◆ **REQUIRED ACTION**
All entries below are to be retyped in full, precisely as they appear.

[Records drawn from a dataset]
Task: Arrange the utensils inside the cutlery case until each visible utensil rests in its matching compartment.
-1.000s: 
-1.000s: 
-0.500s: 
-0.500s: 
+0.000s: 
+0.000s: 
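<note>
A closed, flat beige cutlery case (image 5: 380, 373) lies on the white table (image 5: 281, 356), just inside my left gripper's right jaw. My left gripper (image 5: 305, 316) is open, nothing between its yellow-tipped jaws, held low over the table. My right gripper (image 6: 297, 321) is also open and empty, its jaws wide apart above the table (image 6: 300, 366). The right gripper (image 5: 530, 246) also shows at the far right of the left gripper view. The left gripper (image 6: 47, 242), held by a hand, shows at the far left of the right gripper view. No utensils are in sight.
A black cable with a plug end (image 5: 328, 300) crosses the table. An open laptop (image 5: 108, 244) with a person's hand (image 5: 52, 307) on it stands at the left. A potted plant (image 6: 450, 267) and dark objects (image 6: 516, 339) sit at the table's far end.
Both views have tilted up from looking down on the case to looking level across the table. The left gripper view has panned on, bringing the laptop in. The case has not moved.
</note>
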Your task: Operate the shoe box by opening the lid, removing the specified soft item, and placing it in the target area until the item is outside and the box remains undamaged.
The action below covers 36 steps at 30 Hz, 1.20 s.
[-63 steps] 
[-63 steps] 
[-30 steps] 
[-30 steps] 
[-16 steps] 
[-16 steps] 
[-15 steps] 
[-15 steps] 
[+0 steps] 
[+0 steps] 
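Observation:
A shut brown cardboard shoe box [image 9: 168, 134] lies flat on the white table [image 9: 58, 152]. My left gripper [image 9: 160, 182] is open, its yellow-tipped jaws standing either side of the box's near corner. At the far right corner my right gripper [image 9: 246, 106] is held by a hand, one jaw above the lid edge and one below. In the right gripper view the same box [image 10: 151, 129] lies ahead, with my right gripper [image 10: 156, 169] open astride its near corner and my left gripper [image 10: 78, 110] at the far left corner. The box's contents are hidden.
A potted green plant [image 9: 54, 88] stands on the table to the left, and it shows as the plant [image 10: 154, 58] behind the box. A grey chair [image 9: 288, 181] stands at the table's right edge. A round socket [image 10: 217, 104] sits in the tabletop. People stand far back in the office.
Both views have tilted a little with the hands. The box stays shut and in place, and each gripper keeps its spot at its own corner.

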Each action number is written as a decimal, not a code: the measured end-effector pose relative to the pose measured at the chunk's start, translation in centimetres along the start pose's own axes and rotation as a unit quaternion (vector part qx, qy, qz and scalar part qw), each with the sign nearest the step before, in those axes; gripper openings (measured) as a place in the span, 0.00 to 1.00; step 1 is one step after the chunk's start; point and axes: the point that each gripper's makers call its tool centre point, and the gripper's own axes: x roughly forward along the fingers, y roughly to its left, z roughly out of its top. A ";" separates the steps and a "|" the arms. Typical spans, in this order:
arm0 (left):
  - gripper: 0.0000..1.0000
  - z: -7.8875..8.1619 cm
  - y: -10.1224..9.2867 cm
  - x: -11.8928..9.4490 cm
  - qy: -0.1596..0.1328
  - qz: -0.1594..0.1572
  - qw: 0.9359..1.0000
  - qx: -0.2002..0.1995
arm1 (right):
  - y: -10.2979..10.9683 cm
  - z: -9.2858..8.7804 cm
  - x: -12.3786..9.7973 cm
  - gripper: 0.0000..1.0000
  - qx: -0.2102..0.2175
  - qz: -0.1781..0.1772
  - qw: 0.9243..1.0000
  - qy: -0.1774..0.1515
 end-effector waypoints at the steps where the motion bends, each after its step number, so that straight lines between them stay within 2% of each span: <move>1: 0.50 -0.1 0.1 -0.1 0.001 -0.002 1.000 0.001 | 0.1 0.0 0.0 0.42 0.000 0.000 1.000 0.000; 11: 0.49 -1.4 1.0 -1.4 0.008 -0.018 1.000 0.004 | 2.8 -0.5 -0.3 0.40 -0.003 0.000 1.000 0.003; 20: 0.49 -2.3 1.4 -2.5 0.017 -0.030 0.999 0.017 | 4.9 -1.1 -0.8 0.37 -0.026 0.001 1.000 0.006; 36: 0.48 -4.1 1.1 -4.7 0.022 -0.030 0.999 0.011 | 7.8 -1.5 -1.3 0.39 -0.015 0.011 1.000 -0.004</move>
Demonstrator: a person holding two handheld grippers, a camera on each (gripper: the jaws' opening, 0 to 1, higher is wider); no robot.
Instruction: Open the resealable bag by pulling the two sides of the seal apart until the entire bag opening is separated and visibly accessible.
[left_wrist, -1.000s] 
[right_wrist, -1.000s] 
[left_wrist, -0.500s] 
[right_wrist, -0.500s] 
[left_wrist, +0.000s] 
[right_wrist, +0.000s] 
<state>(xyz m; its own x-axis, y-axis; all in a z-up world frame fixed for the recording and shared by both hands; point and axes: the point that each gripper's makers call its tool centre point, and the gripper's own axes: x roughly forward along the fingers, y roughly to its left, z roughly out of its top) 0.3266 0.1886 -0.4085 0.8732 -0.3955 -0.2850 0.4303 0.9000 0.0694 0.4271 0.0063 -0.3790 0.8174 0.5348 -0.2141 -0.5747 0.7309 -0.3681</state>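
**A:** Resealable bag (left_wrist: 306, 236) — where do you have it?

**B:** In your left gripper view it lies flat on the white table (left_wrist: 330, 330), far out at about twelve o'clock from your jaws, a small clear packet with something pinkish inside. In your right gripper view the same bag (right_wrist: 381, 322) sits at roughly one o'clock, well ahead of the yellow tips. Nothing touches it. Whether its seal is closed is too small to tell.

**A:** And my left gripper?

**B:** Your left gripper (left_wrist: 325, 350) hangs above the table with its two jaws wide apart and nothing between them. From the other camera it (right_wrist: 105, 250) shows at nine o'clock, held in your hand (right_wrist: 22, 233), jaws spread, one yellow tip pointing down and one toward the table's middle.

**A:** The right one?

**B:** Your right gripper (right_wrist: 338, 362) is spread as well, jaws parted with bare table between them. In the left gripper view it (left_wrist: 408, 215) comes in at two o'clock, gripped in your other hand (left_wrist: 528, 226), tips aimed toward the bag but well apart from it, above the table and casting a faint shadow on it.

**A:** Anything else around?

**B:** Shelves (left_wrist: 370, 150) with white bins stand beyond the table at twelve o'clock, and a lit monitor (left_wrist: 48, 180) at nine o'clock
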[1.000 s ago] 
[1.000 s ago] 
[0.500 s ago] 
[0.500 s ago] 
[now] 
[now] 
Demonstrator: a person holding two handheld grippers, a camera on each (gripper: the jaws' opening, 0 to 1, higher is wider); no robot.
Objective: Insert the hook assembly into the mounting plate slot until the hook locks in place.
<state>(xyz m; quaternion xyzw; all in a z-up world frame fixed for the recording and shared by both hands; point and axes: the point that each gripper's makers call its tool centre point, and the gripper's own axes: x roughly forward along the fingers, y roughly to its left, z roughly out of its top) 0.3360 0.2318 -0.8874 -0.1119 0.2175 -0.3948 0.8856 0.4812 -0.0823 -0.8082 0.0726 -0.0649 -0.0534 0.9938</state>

◆ **REPLY TO THE EXERCISE**
Task: Arrange the utensils inside the cutlery case until each visible utensil rests in its matching compartment.
-1.000s: 
-1.000s: 
-0.500s: 
-0.500s: 
+0.000s: 
+0.000s: 
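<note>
A closed, flat beige cutlery case (image 5: 380, 373) lies on the white table (image 5: 281, 356), just inside my left gripper's right jaw. My left gripper (image 5: 305, 316) is open, nothing between its yellow-tipped jaws, held low over the table. My right gripper (image 6: 297, 321) is also open and empty, its jaws wide apart above the table (image 6: 300, 366). The right gripper (image 5: 530, 246) also shows at the far right of the left gripper view. The left gripper (image 6: 47, 242), held by a hand, shows at the far left of the right gripper view. No utensils are in sight.
A black cable with a plug end (image 5: 328, 300) crosses the table. An open laptop (image 5: 108, 244) with a person's hand (image 5: 52, 307) on it stands at the left. A potted plant (image 6: 450, 267) and dark objects (image 6: 516, 339) sit at the table's far end.
Both views have tilted up from looking down on the case to looking level across the table. The left gripper view has panned on, bringing the laptop in. The case has not moved.
</note>
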Your task: Operate the shoe box by opening the lid, removing the specified soft item, and placing it in the target area until the item is outside and the box remains undamaged.
The action below covers 36 steps at 30 Hz, 1.20 s.
[-63 steps] 
[-63 steps] 
[-30 steps] 
[-30 steps] 
[-16 steps] 
[-16 steps] 
[-15 steps] 
[-15 steps] 
[+0 steps] 
[+0 steps] 
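Observation:
A shut brown cardboard shoe box [image 9: 168, 134] lies flat on the white table [image 9: 58, 152]. My left gripper [image 9: 160, 182] is open, its yellow-tipped jaws standing either side of the box's near corner. At the far right corner my right gripper [image 9: 246, 106] is held by a hand, one jaw above the lid edge and one below. In the right gripper view the same box [image 10: 151, 129] lies ahead, with my right gripper [image 10: 156, 169] open astride its near corner and my left gripper [image 10: 78, 110] at the far left corner. The box's contents are hidden.
A potted green plant [image 9: 54, 88] stands on the table to the left, and it shows as the plant [image 10: 154, 58] behind the box. A grey chair [image 9: 288, 181] stands at the table's right edge. A round socket [image 10: 217, 104] sits in the tabletop. People stand far back in the office.
Both views have tilted a little with the hands. The box stays shut and in place, and each gripper keeps its spot at its own corner.
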
Each action number is written as a decimal, not a code: the measured end-effector pose relative to the pose measured at the chunk's start, translation in centimetres along the start pose's own axes and rotation as a unit quaternion (vector part qx, qy, qz and scalar part qw), each with the sign nearest the step before, in those axes; gripper openings (measured) as a place in the span, 0.00 to 1.00; step 1 is one step after the chunk's start; point and axes: the point that each gripper's makers call its tool centre point, and the gripper's own axes: x roughly forward along the fingers, y roughly to its left, z roughly out of its top. A ";" separates the steps and a "|" the arms. Typical spans, in this order:
arm0 (left):
  - gripper: 0.0000..1.0000
  - z: -7.8875..8.1619 cm
  - y: -10.1224..9.2867 cm
  - x: -11.8928..9.4490 cm
  - qy: -0.1596..0.1328
  - qz: -0.1594..0.1572
  - qw: 0.9359..1.0000
  - qx: -0.2002..0.1995
arm1 (right):
  - y: -10.2979..10.9683 cm
  - z: -9.2858..8.7804 cm
  - x: -12.3786..9.7973 cm
  - gripper: 0.0000..1.0000
  - qx: -0.2102..0.2175
  - qz: -0.1781..0.1772
  - qw: 0.9243..1.0000
  - qy: -0.1774..0.1515
 end-effector waypoints at the steps where the motion bends, each after its step number, so that straight lines between them stay within 2% of each span: <move>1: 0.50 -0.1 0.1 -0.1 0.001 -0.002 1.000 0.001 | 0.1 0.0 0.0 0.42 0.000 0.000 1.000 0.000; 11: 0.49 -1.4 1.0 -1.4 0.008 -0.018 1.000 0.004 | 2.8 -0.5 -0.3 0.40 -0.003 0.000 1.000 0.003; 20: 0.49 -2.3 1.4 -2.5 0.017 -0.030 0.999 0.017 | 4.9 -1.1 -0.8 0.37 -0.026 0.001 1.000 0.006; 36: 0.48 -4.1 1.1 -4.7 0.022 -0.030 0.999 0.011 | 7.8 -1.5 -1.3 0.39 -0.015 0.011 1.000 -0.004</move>
Demonstrator: a person holding two handheld grippers, a camera on each (gripper: the jaws' opening, 0 to 1, higher is wider); no robot.
Instruction: Open the resealable bag by pulling the two sides of the seal apart until the entire bag opening is separated and visibly accessible.
[left_wrist, -1.000s] 
[right_wrist, -1.000s] 
[left_wrist, -0.500s] 
[right_wrist, -0.500s] 
[left_wrist, +0.000s] 
[right_wrist, +0.000s] 
<state>(xyz m; its own x-axis, y-axis; all in a z-up world frame fixed for the recording and shared by both hands; point and axes: the point that each gripper's makers call its tool centre point, and the gripper's own axes: x roughly forward along the fingers, y roughly to its left, z roughly out of its top) 0.3266 0.1886 -0.4085 0.8732 -0.3955 -0.2850 0.4303 0.9000 0.0694 0.4271 0.0063 -0.3790 0.8174 0.5348 -0.2141 -0.5747 0.7309 -0.3681</state>
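**A:** Resealable bag (left_wrist: 306, 236) — where do you have it?

**B:** In your left gripper view it lies flat on the white table (left_wrist: 330, 330), far out at about twelve o'clock from your jaws, a small clear packet with something pinkish inside. In your right gripper view the same bag (right_wrist: 381, 322) sits at roughly one o'clock, well ahead of the yellow tips. Nothing touches it. Whether its seal is closed is too small to tell.

**A:** And my left gripper?

**B:** Your left gripper (left_wrist: 325, 350) hangs above the table with its two jaws wide apart and nothing between them. From the other camera it (right_wrist: 105, 250) shows at nine o'clock, held in your hand (right_wrist: 22, 233), jaws spread, one yellow tip pointing down and one toward the table's middle.

**A:** The right one?

**B:** Your right gripper (right_wrist: 338, 362) is spread as well, jaws parted with bare table between them. In the left gripper view it (left_wrist: 408, 215) comes in at two o'clock, gripped in your other hand (left_wrist: 528, 226), tips aimed toward the bag but well apart from it, above the table and casting a faint shadow on it.

**A:** Anything else around?

**B:** Shelves (left_wrist: 370, 150) with white bins stand beyond the table at twelve o'clock, and a lit monitor (left_wrist: 48, 180) at nine o'clock
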[1.000 s ago] 
[1.000 s ago] 
[0.500 s ago] 
[0.500 s ago] 
[now] 
[now] 
Demonstrator: a person holding two handheld grippers, a camera on each (gripper: the jaws' opening, 0 to 1, higher is wider); no robot.
Objective: Insert the hook assembly into the mounting plate slot until the hook locks in place.
<state>(xyz m; quaternion xyzw; all in a z-up world frame fixed for the recording and shared by both hands; point and axes: the point that each gripper's makers call its tool centre point, and the gripper's own axes: x roughly forward along the fingers, y roughly to its left, z roughly out of its top) 0.3360 0.2318 -0.8874 -0.1119 0.2175 -0.3948 0.8856 0.4812 -0.0823 -0.8082 0.0726 -0.0649 -0.0534 0.9938</state>

There is nothing more to the answer.